BioWorld International Correspondent
CHICAGO - The U.S. secretary of health and human services, Michael Leavitt, pledged to devote his last 1,000 days in office to delivering the vision of personalized medicine by working with the FDA and National Institutes of Health, among others, to reform drug discovery, development and regulation.
The change required to achieve the vision will be disruptive, Leavitt told delegates.
"Our regulatory structure is not yet prepared to deal with it. We have to re-engineer the regulatory processes to enable [personalized medicine], and we are going to," he said.
The "signal point" - showing medicine has been transformed from an intuitive art to a science of personalized medicine - will be reached when health care becomes predictive.

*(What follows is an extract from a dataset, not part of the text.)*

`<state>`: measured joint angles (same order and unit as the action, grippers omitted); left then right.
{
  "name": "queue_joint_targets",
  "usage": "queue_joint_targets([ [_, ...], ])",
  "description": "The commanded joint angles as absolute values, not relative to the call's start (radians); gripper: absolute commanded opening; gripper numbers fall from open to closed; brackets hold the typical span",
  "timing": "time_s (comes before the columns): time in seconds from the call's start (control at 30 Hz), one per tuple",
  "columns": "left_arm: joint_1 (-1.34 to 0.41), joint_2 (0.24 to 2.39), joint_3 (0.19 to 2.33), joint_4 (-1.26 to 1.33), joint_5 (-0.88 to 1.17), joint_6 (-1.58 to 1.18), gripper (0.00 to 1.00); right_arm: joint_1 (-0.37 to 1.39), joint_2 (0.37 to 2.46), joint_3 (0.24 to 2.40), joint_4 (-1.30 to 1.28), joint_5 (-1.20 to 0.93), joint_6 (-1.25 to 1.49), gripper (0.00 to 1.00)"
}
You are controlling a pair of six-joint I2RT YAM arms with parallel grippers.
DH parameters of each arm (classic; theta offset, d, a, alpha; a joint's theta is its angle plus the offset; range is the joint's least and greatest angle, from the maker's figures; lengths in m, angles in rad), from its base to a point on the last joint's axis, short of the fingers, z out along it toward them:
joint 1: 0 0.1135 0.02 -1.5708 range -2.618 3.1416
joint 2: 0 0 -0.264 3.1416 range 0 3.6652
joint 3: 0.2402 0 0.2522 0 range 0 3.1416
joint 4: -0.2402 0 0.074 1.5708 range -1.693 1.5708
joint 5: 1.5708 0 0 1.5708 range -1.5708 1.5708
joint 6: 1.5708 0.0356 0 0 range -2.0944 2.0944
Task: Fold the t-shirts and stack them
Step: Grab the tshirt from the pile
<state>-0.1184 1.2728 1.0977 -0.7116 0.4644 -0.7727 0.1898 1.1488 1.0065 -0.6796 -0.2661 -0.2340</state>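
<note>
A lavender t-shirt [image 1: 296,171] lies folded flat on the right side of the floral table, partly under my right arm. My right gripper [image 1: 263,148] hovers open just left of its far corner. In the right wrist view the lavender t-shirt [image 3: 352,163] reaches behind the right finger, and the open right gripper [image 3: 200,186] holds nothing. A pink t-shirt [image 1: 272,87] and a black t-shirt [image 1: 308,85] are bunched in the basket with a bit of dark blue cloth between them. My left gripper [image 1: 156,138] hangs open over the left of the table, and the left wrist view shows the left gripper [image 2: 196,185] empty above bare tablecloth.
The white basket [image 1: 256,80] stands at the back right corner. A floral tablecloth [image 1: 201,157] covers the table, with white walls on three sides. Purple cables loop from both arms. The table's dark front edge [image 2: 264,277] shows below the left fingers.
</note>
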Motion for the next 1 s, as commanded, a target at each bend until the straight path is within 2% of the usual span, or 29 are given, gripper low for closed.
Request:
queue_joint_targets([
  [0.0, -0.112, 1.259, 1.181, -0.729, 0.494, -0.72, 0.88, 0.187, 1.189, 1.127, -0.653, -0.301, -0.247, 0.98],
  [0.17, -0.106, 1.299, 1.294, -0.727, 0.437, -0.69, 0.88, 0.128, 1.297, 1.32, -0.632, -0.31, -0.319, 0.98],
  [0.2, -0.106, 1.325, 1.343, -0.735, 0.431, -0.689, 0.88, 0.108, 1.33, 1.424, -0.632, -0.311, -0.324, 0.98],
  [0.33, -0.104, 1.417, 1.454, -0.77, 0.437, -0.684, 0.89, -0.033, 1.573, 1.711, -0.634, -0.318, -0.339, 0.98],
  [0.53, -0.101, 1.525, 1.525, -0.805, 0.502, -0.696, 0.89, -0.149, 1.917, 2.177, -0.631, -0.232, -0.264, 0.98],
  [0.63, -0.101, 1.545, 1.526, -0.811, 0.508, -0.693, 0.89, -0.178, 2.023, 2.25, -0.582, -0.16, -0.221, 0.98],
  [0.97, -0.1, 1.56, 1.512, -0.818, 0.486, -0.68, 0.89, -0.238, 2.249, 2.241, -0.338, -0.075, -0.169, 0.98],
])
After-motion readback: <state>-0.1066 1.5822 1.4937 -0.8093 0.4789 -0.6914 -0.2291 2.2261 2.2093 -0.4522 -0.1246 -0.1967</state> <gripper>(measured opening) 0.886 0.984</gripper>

Leavitt presented a vision in which future customized treatments will be based on medical history, genetic variability and patient preferences.
"We are entering an era of patient-centered care," he said. That will see new technologies adopted at a faster pace, introduced by coalitions of companies working together to spread risk and underpinned by a 21st century regulatory system.
Leavitt proposed that in the future the true roots of diseases would be uncovered by running an individual's genetic profile against a "voluntary national genetic profile database."
In cases where healthy people were worried due to family history, the profiling might show the genetic cause for family illnesses.
Leavitt said that pre-emptive diagnosis "would be the focus of prevention."
Currently, there are diseases that affect so few that they have not attracted the attention of the pharmaceutical industry.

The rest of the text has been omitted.